Observing (6), it should be noted that the second term of the right-hand side of (2) is constant and the components involved in the summation of the first term are independent each other. Therefore, the minimization problem in (5) could be divided into  $L^2$  subproblems as follows:

$$\min_{\mathbf{y}_{ij}} \|\Delta_{ij}\|^2 \ (= \|\mathbf{X} - y_{ij}\mathbf{u}_i\mathbf{u}_j^T\|^2), 0 \le i, j \le L - 1 \tag{7}$$

Indeed, Equation (7) can be expanded and rearranged in the scalar form

$$\min_{\mathbf{y}_{ij}} \|\Delta_{ij}\|^2 \left( = \sum_{s=0}^{L-1} \sum_{t=0}^{L-1} (x_{st} - y_{ij} u_{is} u_{tj})^2 \right)$$
(8)

This decomposition approach provides us with a technique to divide a large-scale optimization problem into a number of smaller-scale subproblems, each of which can be easily solved.

Due to the requirement of many digital video applications, each  $y_{ij}$  is quantized into  $\hat{y}_{ij}$  which can be represented by the 2's complement code as follows:

$$\widehat{y}_{ij} = -s_{ij}^{(m_{ij})} 2^{m_{ij}} + \sum_{p=-n_{ij}}^{m_{ij}-1} s_{ij}^{(p)} 2^p \tag{9}$$

where  $s_{ij}^{(p)}$  is the p-th bit of  $\hat{y}_{ij}$  which has a value of either 0 or 1,  $s_{ij}^{(m_{ij}-1)}$  is the most significant bit (MSB),  $s_{ij}^{(-n_{ij})}$  is the least significant bit, and  $s_{ij}^{(m_{ij})}$  is the sign bit.

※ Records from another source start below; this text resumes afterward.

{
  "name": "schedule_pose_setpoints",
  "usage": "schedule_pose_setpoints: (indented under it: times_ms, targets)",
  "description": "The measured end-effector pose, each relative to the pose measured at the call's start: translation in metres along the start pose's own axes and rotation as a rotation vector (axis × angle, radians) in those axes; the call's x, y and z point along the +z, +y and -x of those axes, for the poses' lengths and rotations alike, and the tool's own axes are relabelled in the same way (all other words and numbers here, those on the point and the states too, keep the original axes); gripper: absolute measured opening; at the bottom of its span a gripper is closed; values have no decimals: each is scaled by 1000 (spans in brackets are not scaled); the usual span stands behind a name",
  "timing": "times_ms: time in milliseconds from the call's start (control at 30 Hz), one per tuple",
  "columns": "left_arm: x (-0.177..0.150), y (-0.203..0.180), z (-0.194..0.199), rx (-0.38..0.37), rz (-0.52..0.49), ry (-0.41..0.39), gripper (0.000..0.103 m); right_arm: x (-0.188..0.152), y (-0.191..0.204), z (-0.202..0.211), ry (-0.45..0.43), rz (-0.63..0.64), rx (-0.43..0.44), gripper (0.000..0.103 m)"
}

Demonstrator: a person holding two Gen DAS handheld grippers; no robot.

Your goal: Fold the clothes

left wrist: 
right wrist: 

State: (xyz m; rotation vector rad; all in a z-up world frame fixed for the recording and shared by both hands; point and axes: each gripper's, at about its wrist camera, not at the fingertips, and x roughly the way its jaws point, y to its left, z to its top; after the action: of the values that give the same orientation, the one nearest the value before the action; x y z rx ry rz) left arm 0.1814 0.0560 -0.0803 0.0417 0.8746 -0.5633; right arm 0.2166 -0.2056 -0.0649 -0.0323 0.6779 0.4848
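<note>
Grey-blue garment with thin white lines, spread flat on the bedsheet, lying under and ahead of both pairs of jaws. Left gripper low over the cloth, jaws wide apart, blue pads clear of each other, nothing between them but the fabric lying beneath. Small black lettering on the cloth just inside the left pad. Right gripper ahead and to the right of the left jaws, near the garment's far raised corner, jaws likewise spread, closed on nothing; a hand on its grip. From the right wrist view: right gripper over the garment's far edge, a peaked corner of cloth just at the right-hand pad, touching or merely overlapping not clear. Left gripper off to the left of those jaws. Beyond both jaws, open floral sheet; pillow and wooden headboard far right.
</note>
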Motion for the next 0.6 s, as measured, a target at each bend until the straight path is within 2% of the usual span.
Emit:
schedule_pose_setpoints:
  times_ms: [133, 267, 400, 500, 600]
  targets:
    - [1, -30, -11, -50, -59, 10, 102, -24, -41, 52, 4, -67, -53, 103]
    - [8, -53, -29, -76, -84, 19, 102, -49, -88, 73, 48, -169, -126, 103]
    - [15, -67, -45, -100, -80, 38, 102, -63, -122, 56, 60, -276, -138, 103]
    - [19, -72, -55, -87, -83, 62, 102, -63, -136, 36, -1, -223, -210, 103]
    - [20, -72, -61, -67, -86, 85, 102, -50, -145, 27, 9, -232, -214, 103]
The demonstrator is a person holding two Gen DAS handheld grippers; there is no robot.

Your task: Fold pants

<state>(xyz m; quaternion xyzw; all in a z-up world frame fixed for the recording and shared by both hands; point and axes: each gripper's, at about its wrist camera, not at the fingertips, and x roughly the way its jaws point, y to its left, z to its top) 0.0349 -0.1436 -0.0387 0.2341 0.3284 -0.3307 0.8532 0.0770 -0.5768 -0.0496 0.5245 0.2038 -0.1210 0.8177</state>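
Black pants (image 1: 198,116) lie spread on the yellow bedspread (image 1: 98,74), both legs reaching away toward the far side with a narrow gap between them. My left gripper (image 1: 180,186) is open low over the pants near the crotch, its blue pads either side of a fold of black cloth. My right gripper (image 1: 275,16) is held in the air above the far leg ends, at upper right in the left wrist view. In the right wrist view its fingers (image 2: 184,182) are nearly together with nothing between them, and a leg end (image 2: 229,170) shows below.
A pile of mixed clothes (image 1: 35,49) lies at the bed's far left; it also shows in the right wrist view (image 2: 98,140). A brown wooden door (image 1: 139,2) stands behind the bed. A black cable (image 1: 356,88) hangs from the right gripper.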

Substituting (9) into (8), one may obtain the new minimization problem subject to the binary variables;  $s_{ij}^{(p)}$ ,  $-n_{ij} \leq p \leq m_{ij}$ , that is,

$$\underset{\substack{s_{ij}^{(p)}\\-s_{ij} \le r \le m_{ij}}{\text{Min}} \|\Delta_{ij}\|^{2} \left(= \sum_{s=0}^{L-1} \sum_{t=0}^{L-1} [x_{st} - (-s_{ij}^{(m_{ij})} 2^{m_{ij}} + \sum_{p=-n_{ij}}^{m_{ij}-1} s_{ij}^{(p)} 2^{p}) u_{is} u_{ij}]^{2}\right) (10)$$

In the following section, a novel neural-based optimizer is proposed to solve the above minimization problem in order to meet the real-time requirement of many digital video applications.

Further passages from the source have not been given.